### [The task]
Transcribe every line of the listing below without any deviation.
##########
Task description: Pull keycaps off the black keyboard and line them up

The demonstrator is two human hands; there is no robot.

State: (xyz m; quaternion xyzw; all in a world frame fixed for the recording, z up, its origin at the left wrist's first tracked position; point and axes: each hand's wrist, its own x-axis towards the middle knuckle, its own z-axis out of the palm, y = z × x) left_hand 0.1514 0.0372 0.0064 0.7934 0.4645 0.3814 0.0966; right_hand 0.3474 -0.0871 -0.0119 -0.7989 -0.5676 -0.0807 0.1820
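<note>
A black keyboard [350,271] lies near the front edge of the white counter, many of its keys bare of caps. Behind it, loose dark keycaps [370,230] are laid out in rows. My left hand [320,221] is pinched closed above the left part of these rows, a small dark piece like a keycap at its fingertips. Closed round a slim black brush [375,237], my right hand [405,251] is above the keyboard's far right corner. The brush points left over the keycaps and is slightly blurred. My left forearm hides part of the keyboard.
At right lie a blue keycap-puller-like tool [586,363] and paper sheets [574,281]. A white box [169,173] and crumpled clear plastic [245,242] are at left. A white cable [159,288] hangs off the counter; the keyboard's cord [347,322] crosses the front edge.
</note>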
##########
### [Result of the task]
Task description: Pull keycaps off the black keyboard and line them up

The demonstrator is two human hands; there is no robot.

State: (xyz m; quaternion xyzw; all in a world frame fixed for the recording, z up, its origin at the left wrist's first tracked position; point and axes: each hand's wrist, its own x-axis towards the middle knuckle, its own z-axis out of the palm, y = z × x) left_hand 0.1514 0.0372 0.0064 0.7934 0.4645 0.3814 0.0966; right_hand 0.3474 -0.0871 -0.0119 -0.7989 -0.5676 -0.0807 0.1820
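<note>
A black keyboard [350,271] lies near the front edge of the white counter, many of its keys bare of caps. Behind it, loose dark keycaps [370,230] are laid out in rows. My left hand [320,221] is pinched closed above the left part of these rows, a small dark piece like a keycap at its fingertips. Closed round a slim black brush [375,237], my right hand [405,251] is above the keyboard's far right corner. The brush points left over the keycaps and is slightly blurred. My left forearm hides part of the keyboard.
At right lie a blue keycap-puller-like tool [586,363] and paper sheets [574,281]. A white box [169,173] and crumpled clear plastic [245,242] are at left. A white cable [159,288] hangs off the counter; the keyboard's cord [347,322] crosses the front edge.
</note>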

This is the complete answer.